[Records from a data source]
'''

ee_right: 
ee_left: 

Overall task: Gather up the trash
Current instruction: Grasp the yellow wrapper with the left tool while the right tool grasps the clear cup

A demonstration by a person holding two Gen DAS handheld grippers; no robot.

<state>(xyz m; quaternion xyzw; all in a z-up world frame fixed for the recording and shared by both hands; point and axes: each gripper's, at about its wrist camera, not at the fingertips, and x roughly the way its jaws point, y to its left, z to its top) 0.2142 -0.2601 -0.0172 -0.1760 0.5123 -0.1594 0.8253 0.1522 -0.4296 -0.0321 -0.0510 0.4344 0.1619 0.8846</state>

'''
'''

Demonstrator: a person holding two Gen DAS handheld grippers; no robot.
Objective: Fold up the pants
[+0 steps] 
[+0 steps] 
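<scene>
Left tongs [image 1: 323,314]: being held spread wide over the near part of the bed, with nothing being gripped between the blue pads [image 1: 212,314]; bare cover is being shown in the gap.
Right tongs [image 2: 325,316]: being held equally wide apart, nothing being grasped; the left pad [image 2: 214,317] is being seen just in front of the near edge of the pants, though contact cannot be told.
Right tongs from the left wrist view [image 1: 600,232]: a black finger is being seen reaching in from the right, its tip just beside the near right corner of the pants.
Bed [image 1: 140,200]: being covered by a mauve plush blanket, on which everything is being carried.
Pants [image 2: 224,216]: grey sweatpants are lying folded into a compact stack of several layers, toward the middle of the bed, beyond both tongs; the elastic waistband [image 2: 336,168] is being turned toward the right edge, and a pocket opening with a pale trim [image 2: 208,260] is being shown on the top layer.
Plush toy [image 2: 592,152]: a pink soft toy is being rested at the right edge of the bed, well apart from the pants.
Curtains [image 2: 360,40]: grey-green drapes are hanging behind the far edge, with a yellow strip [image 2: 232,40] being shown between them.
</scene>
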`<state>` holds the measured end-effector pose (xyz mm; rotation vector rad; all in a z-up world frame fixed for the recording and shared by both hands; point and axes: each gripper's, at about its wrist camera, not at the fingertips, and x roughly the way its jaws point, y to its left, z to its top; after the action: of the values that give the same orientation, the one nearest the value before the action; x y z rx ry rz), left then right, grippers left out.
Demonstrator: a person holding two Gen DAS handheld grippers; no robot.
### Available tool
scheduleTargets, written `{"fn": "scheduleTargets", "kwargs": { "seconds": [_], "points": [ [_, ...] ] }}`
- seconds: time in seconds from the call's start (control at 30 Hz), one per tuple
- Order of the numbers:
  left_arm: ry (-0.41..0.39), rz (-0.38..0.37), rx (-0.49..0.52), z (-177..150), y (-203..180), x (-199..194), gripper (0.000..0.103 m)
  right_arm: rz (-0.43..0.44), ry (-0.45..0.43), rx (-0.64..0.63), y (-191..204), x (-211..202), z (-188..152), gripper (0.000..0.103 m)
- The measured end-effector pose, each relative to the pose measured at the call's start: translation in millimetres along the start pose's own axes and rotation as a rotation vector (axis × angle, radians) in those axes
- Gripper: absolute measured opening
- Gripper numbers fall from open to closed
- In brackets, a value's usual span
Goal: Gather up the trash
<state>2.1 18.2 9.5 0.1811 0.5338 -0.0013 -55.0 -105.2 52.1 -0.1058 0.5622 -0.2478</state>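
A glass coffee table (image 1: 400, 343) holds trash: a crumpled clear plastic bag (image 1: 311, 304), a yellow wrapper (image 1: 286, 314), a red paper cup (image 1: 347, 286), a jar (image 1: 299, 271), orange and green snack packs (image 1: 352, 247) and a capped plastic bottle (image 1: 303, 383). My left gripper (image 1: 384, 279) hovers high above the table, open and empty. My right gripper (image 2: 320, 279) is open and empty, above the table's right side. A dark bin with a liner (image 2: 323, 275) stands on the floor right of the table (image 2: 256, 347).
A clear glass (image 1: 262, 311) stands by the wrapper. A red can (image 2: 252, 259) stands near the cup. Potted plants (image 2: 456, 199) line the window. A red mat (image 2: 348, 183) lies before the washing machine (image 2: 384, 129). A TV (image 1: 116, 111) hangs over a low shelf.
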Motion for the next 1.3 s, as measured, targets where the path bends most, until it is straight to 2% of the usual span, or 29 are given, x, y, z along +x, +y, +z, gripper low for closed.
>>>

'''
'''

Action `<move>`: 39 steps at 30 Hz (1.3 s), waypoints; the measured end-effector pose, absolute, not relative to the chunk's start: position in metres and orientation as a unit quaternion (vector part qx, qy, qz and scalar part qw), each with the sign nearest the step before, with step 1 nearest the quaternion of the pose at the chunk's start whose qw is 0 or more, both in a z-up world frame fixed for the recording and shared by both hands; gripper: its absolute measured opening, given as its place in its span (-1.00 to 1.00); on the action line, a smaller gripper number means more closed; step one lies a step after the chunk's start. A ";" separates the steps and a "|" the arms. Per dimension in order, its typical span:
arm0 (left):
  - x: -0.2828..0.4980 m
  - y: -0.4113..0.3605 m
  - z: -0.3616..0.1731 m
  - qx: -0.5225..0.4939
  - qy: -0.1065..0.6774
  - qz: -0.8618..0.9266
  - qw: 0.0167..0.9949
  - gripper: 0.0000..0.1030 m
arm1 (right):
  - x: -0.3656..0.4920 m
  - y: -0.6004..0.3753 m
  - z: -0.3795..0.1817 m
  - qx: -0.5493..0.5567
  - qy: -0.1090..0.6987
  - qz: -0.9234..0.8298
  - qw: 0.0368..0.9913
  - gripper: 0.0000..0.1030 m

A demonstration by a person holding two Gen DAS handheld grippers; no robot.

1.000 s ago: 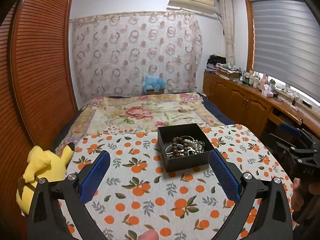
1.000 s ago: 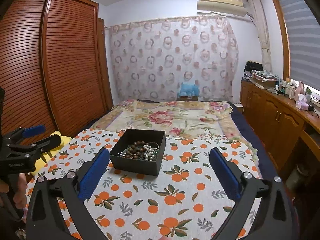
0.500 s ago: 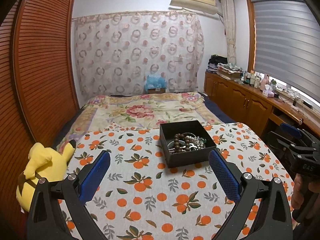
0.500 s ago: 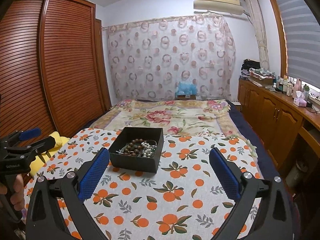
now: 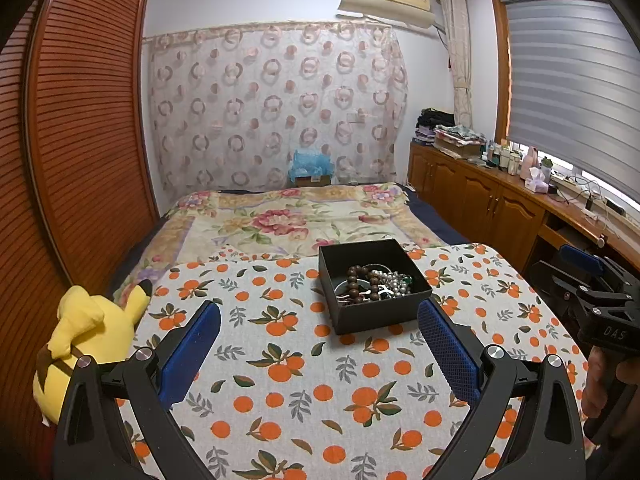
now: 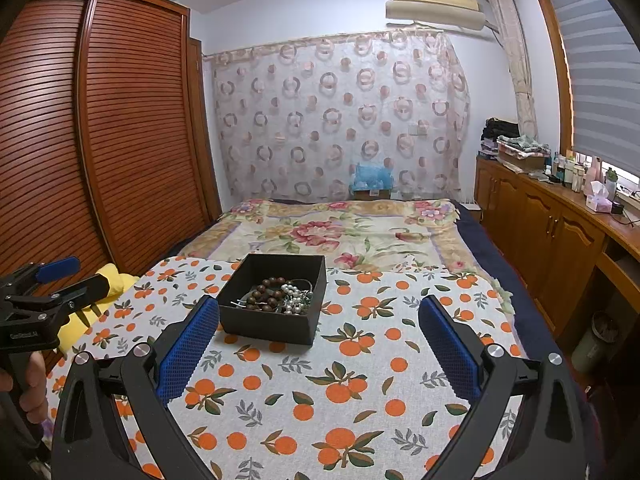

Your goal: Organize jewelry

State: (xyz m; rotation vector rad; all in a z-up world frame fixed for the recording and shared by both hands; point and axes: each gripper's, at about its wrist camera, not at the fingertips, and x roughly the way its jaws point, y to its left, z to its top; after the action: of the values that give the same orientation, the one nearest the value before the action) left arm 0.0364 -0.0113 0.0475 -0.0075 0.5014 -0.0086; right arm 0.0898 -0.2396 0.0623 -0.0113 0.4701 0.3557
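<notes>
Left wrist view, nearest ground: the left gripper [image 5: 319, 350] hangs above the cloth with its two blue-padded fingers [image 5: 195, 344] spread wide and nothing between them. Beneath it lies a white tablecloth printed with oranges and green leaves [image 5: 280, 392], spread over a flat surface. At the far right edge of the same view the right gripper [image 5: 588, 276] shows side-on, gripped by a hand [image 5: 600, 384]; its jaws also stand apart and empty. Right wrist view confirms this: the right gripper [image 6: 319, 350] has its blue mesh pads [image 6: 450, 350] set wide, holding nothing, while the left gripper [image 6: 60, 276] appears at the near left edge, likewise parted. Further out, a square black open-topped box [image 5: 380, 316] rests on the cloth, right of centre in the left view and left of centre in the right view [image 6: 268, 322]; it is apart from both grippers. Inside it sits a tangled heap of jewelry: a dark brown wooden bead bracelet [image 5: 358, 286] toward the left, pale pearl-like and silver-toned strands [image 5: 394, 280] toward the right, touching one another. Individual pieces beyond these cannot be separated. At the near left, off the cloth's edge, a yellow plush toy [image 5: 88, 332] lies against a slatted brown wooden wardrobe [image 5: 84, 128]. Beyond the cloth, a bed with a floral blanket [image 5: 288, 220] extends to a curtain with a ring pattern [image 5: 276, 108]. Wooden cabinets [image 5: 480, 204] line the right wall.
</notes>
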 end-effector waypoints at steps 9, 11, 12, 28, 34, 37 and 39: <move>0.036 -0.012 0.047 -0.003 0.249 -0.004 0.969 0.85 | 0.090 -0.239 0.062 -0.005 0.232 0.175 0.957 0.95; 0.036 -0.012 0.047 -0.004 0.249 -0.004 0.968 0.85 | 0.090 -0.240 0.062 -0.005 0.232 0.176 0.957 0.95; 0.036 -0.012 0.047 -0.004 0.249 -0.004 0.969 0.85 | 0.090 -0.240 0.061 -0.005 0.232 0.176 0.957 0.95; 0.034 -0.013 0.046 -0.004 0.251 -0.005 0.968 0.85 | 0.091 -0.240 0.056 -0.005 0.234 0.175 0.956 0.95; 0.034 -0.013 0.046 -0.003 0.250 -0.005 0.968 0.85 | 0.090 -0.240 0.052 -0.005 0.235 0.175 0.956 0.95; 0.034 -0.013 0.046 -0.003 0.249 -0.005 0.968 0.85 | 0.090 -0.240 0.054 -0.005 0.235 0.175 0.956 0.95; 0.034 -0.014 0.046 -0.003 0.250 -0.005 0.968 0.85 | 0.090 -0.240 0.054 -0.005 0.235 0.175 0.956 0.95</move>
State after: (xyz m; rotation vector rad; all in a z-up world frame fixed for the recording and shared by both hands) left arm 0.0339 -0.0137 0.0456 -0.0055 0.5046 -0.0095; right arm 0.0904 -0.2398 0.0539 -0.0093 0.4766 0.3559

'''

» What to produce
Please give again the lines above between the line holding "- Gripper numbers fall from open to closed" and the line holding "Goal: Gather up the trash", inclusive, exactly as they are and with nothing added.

» Exercise solution
- Gripper numbers fall from open to closed
- In brackets, a value's usual span
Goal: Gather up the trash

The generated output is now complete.